“我……”男人又卡頓了一下。
宋念初的拳頭下一刻就落到了他的臉上。
男人的眼淚立馬砸了下來。
“我……就是牙齒掉了說話漏風,我沒有不想說的意思……”
“是嗎?那真是不好意思,誤會你了。”宋念初話雖是這麼說,眼裡卻沒有半點歉意。
男人隻覺得自己今天怕是要交代在這裡了。
原本以為就是個簡單的任務,哪知道會遇上這麼一個女羅刹。
“彆隻顧著哭,趕緊回答我的問題。”宋念初實在是對這麼一個哭的眼淚鼻涕直流的扯東西沒有任何耐心。
“我……我今天過來,還是想要……抓你男人的爸爸做人質……讓你不要再追查我們詐騙的事情……”男人說這話的時候,頭下意識的壓低了一些。
“我就知道!”宋念初冷哼。
“不過我現在已經棄暗投明了,以後我絕對不會再做這種違法亂紀的事情!”男人打了一個寒顫,立馬發誓道。

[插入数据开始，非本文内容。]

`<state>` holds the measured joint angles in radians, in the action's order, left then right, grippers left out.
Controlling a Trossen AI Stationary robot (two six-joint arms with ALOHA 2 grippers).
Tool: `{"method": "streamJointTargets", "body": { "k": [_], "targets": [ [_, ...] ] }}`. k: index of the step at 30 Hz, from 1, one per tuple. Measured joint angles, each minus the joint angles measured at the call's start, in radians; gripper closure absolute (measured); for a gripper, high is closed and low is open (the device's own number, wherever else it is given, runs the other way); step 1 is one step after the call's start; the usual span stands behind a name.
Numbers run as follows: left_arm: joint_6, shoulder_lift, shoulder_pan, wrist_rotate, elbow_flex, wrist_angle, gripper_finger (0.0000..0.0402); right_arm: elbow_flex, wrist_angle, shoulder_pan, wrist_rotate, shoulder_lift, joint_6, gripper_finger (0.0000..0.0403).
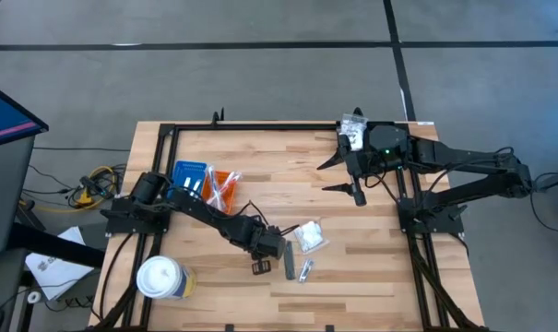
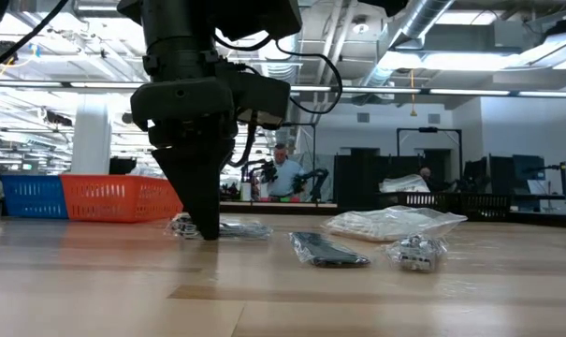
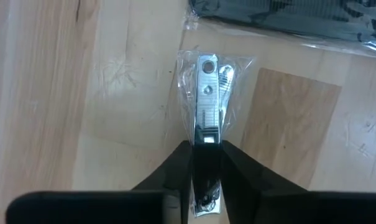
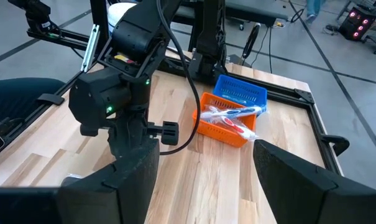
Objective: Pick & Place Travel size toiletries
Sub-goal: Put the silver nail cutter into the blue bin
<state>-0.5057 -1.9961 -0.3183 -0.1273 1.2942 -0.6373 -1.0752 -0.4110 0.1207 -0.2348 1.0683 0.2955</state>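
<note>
On the wooden surface (image 1: pixel 371 240), near its middle front, the left tool (image 3: pixel 206 163) points straight down, its two dark fingers (image 3: pixel 175 163) pinched on one end of a clear packet holding a metal nail clipper (image 3: pixel 206 102). The packet lies flat on the wood. Just beside it lie a dark grey flat stick (image 1: pixel 289 257) in wrap, a crinkly packet with white contents (image 1: pixel 310 237), and another small clear packet (image 1: pixel 305 270). Toward the back left sit a blue tray (image 1: pixel 188 175) and an orange tray (image 4: pixel 222 129), the orange one holding toothbrush-like sticks (image 4: pixel 232 118). A white lidded cup (image 1: pixel 160 278) stands at the front left corner. The right tool (image 4: pixel 203 171) hangs released, fingers spread, well apart at the back right.
</note>
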Motion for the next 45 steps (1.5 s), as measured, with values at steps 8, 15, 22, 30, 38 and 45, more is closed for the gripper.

“你老大現在在哪裡?”宋念初對於這人的懺悔毫不在意。
畢竟他不是知道自己錯了,而是知道自己打不過她。
“這……”男人這次是真的遲疑了。
“不願意說是吧,沒關係,我也不逼你。”宋念初這次倒是沒有再出手揍人,而是直接脫掉了男人的一雙襪子,用力的塞進了他的嘴裡。
男人這雙襪子已經有一個月沒洗了,突然入嘴,隻被那股臭氣熏的隔夜飯都快要吐出來了。
可嘴巴又被堵住,吐也吐不出,忍也忍不了,兩眼一翻,直接暈了過去。
“阿初,他沒事吧?”穆德義看到對方直接倒了下去,連忙上前。
倒不是他擔心這個半夜闖入他家門的賊人,主要是怕宋念初把人弄死了,到時候還要挨處分。
“沒事,不過就是暈過去了,我下手有分寸的。”宋念初給了他一個安撫性的笑容。
穆德義卻覺得後背有些發涼。
說真的,他一直都知道宋念初力氣大,初次見麵就是她幫忙趕走了楊大福。
可那個時候,他們隻是正常的動手,完全不像今天這麼凶殘。
他現在無比慶幸自己一開始對宋念初那麼冷淡,她都沒有跟他動手。
果然是個好兒媳!
“阿初,人暈了我們現在要怎麼辦?要不要打點水過來把他潑醒?”吳正貴相比起穆德義來說要淡定的多,畢竟他早就已經見識過宋念初的厲害了。
“不用了,直接送去警局吧,進了警局,嘴巴再硬,警察也能夠撬得開。”這就是宋念初剛剛為什麼沒有逼問的原因。
“也是。”吳正貴這才反應過來,“那我跟你走一趟。”
“好。”宋念初點了點頭,又補充了一句,“你們在這裡等我一下,我去家裡騎車過來。”
“好。”吳正貴應聲。
宋念初交代完就轉身離開,那個家夥不僅被她五花大綁著,還受了她那麼多拳,就算是中途醒了,也掀不起什麼風浪來。
而與此同時。
宋念初離開後,穆時安就一直躲在門口等著消息。
不知道過了多久,遠遠看到有一幕熟悉的身影朝這邊走來。
“阿初。”穆時安立馬迎了上去。
“你怎麼出來了?現在夜裡有點涼了,趕緊回家。”宋念初拉著穆時安進了屋。
“怎麼樣?我爸那邊有什麼情況嗎?”進屋後,穆時安就忍不住問道。